Today, I felt like I didn’t get nearly enough awake time with you and as I sit here in your dimly lit bedroom, looking down at you sleeping in my arms, I am overwhelmed with love.
I say it a lot but where does the time go. I desperately want time to slow down, but I know that can’t happen. Maybe it’s because I know just how fast years can fly by, or maybe it’s knowing we’re done having kids, but I’m trying to soak up every last second. I don’t want to miss a thing. I never want to forget.
Sometimes, if you wake up just a little too early, I’ll scoop you up, bring you back to my bed and snuggle you back you sleep. The quiet moments alone with you are some if my favorites.
You’re a mama’s girl. And I kind of love it.
You cut your first tooth last Friday night. This weekend you’ll be starting solids. You’re trying desperately to crawl. You can sit up on your own for short periods of time.
You, my sweet girl, will be 6 months old on Saturday.
I have no words that can adequately describe the love I have for you and the joy you bring to this family. Your entire face lights up each time you smile. Your eyes sparkle. People can’t help but smile back at you. You are a little charmer.

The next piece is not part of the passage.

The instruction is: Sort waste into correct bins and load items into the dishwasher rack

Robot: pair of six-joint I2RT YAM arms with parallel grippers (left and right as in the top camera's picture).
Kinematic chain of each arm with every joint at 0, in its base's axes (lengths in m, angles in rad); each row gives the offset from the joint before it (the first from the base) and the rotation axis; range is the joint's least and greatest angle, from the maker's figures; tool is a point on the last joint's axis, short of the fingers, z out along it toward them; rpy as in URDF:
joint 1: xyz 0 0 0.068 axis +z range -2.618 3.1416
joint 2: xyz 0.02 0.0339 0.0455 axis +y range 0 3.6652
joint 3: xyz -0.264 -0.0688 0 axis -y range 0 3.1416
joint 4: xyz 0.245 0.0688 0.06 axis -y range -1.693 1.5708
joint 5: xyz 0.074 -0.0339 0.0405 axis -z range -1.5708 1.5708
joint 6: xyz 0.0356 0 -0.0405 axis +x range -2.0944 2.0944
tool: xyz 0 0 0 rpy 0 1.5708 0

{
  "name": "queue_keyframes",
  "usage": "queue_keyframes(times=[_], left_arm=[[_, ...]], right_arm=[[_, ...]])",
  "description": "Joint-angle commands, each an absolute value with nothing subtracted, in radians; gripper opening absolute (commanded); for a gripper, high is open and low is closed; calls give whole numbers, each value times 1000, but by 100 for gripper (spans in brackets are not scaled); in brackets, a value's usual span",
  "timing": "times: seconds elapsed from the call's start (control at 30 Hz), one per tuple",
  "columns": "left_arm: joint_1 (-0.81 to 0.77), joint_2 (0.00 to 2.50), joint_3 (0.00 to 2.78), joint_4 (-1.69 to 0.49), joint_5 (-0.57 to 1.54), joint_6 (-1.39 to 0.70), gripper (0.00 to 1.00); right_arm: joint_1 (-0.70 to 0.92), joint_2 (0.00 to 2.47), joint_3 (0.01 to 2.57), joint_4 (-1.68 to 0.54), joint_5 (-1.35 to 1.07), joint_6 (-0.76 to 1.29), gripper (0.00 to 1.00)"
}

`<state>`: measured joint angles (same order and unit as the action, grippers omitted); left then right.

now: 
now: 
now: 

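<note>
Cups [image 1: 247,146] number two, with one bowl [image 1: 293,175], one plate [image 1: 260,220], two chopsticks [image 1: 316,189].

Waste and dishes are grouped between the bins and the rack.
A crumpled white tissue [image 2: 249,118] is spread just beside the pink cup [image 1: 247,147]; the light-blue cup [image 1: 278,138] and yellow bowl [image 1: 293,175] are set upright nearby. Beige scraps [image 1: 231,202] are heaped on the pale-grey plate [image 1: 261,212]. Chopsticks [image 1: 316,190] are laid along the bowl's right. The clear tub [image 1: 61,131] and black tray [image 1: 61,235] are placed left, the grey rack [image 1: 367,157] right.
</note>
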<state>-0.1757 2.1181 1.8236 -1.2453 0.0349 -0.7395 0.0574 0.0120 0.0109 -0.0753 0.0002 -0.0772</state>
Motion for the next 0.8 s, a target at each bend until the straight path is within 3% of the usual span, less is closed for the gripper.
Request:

You have this face you make…you purse your lips and kind of crinkle your nose. It’s a half smile smirk and your eyes are fiery. You are so full of spirit I have no doubt you’ll be keeping me on my toes as you get older.
I hope you never lose the sparkle in your eyes, even if it does make my hair turn grey prematurely.
These last six months have been some of my best. I am blessed to be you mom. Never doubt my love for you.